● **Try it**
Every line from the one with "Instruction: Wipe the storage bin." up to and including the one with "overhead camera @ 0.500" is to be output exactly as it appears below; pictures are not.

● **Source data**
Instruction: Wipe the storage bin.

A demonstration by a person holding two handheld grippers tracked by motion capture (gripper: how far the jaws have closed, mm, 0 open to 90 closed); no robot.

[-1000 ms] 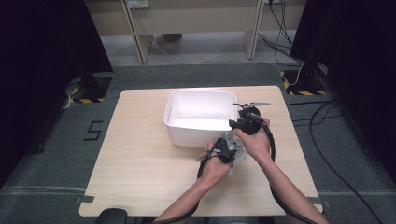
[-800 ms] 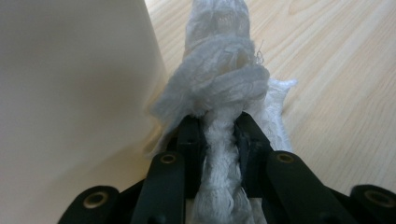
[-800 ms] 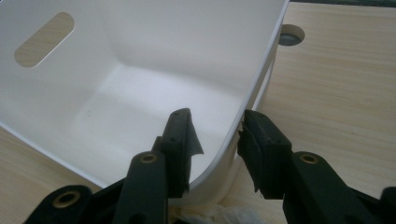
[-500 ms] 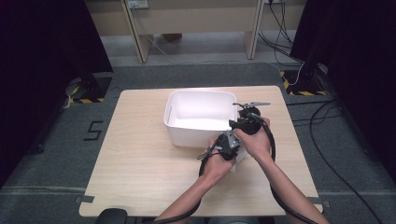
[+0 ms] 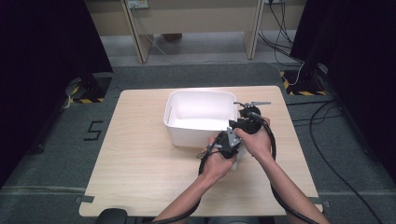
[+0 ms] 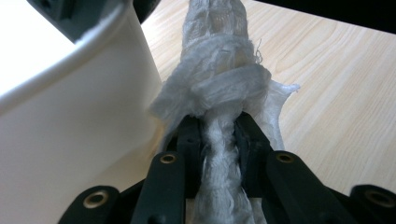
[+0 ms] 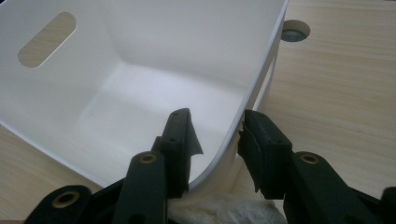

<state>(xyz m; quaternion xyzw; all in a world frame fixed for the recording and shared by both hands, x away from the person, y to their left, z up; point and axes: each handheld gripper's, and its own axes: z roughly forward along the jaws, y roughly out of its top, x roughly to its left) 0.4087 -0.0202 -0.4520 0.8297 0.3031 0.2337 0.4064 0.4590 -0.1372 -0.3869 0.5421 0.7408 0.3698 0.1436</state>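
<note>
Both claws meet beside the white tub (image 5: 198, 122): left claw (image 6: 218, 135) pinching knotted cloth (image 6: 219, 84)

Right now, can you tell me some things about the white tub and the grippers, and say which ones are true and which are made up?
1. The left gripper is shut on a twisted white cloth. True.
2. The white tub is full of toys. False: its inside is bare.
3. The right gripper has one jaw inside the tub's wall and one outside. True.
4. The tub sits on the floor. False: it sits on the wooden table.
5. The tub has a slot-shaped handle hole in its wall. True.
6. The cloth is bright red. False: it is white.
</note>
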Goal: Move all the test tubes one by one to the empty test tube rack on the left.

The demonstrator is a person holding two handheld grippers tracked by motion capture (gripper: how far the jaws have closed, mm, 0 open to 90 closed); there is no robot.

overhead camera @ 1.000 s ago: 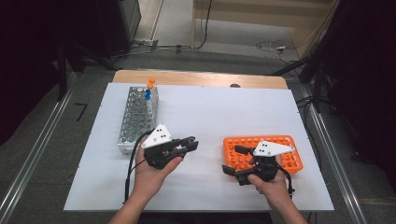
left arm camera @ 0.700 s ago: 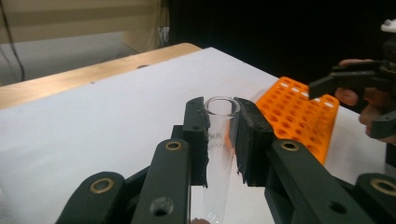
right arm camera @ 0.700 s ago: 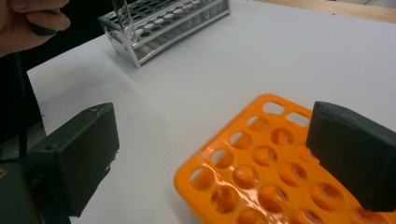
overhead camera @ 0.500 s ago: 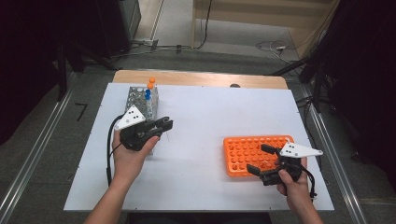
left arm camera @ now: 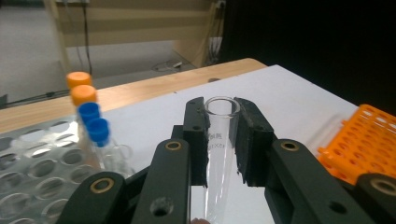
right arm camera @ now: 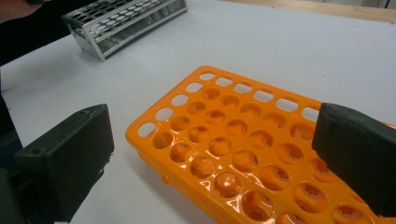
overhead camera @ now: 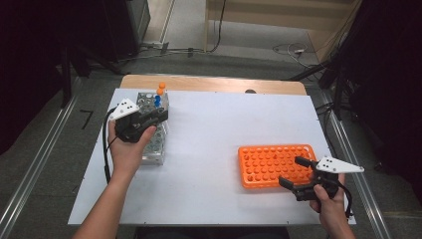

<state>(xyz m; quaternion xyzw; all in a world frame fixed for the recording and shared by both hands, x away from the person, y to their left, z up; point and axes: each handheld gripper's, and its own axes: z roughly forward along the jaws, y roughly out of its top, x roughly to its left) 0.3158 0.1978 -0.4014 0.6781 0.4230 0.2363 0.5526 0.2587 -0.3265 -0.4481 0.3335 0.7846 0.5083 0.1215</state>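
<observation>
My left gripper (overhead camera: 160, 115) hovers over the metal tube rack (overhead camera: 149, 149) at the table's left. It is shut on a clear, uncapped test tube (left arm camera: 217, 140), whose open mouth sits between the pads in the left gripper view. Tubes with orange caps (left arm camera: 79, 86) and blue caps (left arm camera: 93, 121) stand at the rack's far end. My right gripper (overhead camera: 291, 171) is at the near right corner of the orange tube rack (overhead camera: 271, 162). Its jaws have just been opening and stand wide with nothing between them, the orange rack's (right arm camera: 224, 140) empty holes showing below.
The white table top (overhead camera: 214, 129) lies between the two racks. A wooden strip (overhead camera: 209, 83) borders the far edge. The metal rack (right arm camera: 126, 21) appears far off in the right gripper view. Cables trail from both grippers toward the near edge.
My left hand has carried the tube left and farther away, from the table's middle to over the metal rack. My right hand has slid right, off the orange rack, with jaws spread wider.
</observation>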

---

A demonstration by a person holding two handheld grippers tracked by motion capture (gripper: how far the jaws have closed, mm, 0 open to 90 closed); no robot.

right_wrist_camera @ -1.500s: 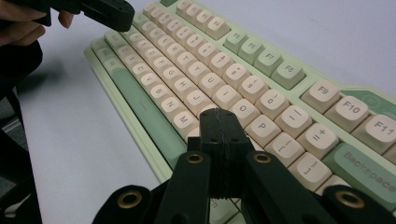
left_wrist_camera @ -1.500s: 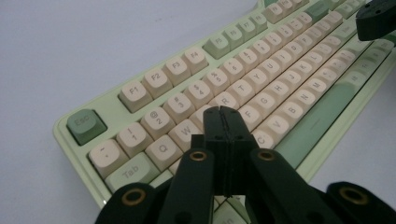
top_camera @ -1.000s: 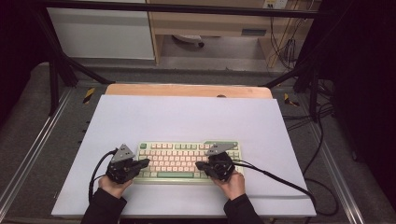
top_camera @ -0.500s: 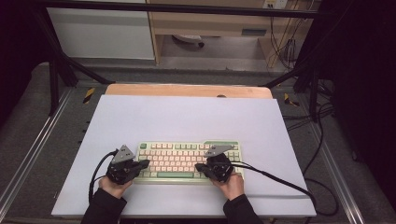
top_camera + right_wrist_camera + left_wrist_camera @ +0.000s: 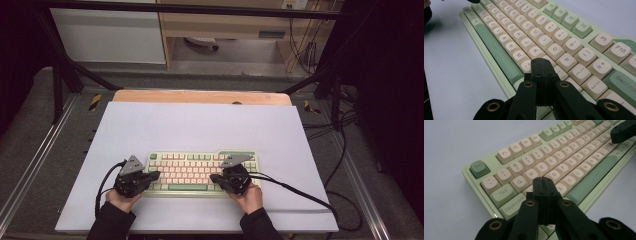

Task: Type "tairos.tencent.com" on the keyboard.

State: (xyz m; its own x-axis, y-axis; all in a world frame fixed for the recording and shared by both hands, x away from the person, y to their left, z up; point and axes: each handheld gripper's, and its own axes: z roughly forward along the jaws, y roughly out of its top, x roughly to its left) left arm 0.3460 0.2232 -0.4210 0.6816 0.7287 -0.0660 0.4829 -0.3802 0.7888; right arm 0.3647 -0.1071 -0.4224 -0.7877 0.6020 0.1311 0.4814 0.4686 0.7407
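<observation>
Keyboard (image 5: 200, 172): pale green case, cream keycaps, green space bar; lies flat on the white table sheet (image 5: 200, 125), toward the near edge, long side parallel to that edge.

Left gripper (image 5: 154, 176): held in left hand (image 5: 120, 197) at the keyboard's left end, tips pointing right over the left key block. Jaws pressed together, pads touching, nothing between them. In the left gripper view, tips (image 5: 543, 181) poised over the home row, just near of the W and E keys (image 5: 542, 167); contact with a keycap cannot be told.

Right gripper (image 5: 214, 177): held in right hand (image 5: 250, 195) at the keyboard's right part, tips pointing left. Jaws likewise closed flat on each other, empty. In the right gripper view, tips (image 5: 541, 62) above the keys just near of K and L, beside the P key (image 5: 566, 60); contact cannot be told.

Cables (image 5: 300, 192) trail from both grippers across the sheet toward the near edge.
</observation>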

● **Output for this task**
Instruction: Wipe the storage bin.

A demonstration by a person holding two handheld grippers tracked by motion capture (gripper: how far the jaws have closed, mm, 0 open to 90 closed); no robot.

[-1000 ms] 
[-800 ms] 
[-800 ms] 
[-500 ms] 
[+0 ms] 
[+0 ms] 
[+0 ms] 

<state>(xyz m; quaternion xyzw; all in a world frame fixed for the recording and shared by both hands, x away from the person, y to their left, z up; point and axes: each handheld gripper's, and its own axes: z roughly forward along the jaws, y roughly out of its top, x roughly to its left) 0.4087 -0.0202 -0.4520 0.8297 0.3031 0.2337 0.4064 0.4590 -0.1372 -0.3869 0.5421 0.7408 0.3698 0.1436</state>
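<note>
Both claws meet beside the white tub (image 5: 198, 122): left claw (image 6: 218, 135) pinching knotted cloth (image 6: 219, 84)

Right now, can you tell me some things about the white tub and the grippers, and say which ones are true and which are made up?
1. The left gripper is shut on a twisted white cloth. True.
2. The white tub is full of toys. False: its inside is bare.
3. The right gripper has one jaw inside the tub's wall and one outside. True.
4. The tub sits on the floor. False: it sits on the wooden table.
5. The tub has a slot-shaped handle hole in its wall. True.
6. The cloth is bright red. False: it is white.
</note>
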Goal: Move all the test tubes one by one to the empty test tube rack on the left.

The demonstrator is a person holding two handheld grippers tracked by motion capture (gripper: how far the jaws have closed, mm, 0 open to 90 closed); there is no robot.

overhead camera @ 1.000 s ago: 
left arm camera @ 0.700 s ago: 
right arm camera @ 0.700 s ago: 
overhead camera @ 0.500 s ago: 

The output contains the complete answer to the exercise.